▶ _TASK BRIEF_:
Every line below between the line holding "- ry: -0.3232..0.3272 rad" and the line holding "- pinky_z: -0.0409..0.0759", inclusive, should be repeated exactly, and all other lines omitted.
◆ ◆ ◆ ◆ ◆ ◆ ◆
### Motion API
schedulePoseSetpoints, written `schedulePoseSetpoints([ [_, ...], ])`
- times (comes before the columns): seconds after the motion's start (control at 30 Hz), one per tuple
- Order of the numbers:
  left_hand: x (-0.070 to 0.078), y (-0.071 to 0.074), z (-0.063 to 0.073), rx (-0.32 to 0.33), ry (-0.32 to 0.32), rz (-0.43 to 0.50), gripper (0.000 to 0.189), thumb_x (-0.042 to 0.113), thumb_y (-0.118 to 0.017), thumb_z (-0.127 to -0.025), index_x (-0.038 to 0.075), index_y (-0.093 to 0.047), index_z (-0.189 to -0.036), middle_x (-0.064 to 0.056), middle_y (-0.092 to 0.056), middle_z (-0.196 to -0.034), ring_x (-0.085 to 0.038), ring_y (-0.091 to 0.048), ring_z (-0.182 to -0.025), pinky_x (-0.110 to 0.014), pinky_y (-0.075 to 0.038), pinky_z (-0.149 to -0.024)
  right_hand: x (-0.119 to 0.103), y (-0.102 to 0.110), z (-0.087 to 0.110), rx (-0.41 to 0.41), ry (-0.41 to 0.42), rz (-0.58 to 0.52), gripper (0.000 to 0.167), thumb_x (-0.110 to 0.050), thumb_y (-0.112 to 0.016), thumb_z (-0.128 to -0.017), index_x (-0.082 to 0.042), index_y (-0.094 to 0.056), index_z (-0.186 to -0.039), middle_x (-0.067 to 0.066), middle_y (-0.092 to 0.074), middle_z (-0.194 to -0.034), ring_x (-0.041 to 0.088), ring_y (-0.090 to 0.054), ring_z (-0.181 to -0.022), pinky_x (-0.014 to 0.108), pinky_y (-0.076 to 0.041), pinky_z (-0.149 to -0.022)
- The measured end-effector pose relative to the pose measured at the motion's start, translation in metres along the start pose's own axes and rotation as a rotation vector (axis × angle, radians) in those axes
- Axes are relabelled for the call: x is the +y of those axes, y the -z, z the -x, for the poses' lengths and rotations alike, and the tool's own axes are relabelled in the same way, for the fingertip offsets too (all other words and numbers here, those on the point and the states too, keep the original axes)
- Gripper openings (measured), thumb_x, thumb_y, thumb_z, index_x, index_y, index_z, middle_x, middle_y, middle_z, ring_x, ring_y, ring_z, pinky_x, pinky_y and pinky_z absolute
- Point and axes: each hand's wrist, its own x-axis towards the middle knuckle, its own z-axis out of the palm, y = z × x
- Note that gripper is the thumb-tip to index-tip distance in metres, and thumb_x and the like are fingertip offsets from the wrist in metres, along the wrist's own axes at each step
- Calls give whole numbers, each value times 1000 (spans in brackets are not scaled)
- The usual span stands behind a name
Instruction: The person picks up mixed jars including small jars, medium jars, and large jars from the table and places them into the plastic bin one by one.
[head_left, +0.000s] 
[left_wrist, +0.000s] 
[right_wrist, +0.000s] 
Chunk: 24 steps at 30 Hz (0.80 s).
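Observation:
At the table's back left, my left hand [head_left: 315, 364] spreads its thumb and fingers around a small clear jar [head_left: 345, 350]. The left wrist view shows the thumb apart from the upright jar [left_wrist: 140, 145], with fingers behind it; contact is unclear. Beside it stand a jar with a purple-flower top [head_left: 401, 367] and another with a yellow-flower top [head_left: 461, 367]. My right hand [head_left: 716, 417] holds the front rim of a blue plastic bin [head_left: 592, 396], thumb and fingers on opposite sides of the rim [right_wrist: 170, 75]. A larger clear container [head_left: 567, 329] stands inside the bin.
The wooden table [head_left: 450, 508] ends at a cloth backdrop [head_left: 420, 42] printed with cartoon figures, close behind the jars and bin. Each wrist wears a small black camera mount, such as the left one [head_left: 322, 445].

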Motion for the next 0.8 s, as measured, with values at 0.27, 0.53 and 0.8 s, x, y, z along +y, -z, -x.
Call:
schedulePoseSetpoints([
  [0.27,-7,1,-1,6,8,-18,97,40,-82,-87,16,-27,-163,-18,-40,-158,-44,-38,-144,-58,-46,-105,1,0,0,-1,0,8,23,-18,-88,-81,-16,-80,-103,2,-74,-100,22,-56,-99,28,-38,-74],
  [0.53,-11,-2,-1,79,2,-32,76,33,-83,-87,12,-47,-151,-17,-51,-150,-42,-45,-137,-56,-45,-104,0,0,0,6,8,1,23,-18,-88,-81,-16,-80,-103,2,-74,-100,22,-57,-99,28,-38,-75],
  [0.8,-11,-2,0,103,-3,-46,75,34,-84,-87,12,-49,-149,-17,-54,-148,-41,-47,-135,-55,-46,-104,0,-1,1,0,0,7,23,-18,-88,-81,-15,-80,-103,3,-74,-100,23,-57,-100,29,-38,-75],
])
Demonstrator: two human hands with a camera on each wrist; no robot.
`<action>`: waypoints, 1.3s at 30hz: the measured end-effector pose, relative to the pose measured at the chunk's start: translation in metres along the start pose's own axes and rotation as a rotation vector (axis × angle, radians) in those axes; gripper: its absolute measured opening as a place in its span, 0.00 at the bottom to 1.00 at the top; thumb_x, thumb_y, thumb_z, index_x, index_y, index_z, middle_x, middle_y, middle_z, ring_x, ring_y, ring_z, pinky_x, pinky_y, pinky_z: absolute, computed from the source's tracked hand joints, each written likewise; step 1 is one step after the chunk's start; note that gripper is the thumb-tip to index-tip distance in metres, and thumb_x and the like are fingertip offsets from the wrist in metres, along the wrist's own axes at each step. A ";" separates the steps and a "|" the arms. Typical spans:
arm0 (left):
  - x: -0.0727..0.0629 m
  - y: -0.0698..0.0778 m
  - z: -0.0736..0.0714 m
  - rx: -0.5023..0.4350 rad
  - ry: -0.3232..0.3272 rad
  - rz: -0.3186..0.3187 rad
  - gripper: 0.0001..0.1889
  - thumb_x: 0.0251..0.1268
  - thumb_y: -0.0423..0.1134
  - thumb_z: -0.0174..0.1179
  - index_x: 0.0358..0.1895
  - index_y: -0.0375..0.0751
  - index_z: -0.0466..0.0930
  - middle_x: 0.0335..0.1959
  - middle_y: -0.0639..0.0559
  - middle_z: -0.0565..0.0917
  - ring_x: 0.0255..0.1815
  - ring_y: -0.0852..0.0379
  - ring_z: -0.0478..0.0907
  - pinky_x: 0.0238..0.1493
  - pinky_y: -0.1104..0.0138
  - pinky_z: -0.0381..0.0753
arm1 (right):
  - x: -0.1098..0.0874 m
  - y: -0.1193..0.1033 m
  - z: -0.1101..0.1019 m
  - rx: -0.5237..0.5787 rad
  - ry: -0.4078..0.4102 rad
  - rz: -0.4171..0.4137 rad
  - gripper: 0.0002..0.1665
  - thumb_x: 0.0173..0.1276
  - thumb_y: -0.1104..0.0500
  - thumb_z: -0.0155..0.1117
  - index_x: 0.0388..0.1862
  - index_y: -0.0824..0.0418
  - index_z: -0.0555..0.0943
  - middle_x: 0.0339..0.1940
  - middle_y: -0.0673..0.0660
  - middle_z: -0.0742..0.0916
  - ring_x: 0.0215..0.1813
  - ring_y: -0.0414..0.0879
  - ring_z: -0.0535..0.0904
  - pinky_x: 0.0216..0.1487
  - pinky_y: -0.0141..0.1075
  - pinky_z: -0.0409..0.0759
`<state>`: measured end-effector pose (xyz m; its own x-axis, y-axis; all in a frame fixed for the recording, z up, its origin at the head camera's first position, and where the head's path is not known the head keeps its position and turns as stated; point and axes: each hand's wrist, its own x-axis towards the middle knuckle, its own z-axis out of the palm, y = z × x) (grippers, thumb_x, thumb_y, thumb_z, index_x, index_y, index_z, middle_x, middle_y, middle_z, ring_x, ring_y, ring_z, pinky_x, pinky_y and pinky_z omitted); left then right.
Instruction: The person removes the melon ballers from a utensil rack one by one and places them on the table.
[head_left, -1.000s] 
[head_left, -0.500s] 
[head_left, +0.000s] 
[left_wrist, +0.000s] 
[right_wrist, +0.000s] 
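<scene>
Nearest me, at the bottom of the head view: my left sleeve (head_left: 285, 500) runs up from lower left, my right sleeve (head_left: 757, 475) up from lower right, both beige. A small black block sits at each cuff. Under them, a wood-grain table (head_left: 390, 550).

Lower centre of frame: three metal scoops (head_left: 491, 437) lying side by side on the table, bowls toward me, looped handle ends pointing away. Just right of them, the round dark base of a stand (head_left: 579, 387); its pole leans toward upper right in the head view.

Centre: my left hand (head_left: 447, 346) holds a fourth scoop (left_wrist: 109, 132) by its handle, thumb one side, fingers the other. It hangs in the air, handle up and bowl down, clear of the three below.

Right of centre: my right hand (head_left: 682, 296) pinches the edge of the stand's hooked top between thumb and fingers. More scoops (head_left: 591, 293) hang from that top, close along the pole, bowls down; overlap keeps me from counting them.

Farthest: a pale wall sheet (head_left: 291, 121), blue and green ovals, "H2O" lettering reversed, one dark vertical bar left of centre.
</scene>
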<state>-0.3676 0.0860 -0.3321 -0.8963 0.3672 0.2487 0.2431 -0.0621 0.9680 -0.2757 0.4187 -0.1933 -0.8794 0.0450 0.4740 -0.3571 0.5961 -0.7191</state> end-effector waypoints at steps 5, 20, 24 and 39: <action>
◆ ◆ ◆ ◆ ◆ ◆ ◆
▶ _EXERCISE ANSWER_:
  - ry: -0.3232..0.3272 rad
  - rz: -0.3186..0.3187 rad
  - gripper: 0.0001..0.1889
  - thumb_x: 0.0251..0.1268
  - thumb_y: -0.0423..0.1134
  - thumb_z: -0.0174..0.1179
  - index_x: 0.0358..0.1895
  - index_y: -0.0375..0.0751
  - index_z: -0.0466..0.0930
  - middle_x: 0.0335..0.1959
  - middle_y: -0.0639..0.0559
  - middle_z: -0.0565..0.0917
  - ring_x: 0.0255..0.1815
  - ring_y: -0.0852..0.0379
  - ring_z: -0.0478..0.0907
  - pinky_x: 0.0238..0.1493
  - pinky_y: -0.1104..0.0138
  - pinky_z: -0.0381..0.0753
arm1 (right):
  - x: -0.1098..0.0874 m
  - y: -0.1193..0.1033 m
  - z: -0.1101..0.1019 m
  - rx: -0.5237..0.5787 rad
  - ry: -0.4078..0.4102 rad
  - rz: -0.4171..0.4137 rad
  - gripper: 0.0002..0.1665
  - thumb_x: 0.0173..0.1276
  - thumb_y: -0.1104..0.0500
  - thumb_z: -0.0155..0.1117
  - index_x: 0.0388..0.1862
  - index_y: -0.0824..0.0418
  - index_z: -0.0555..0.0943
  - middle_x: 0.0339..0.1940
  - middle_y: -0.0673..0.0660
  - middle_z: -0.0742..0.0916
  - ring_x: 0.0215..0.1813
  - ring_y: -0.0414..0.0879
  - ring_z: -0.0535..0.0904
  - pinky_x: 0.0216..0.1487
  - pinky_y: -0.0141..0.1075
  - pinky_z: -0.0409..0.0759

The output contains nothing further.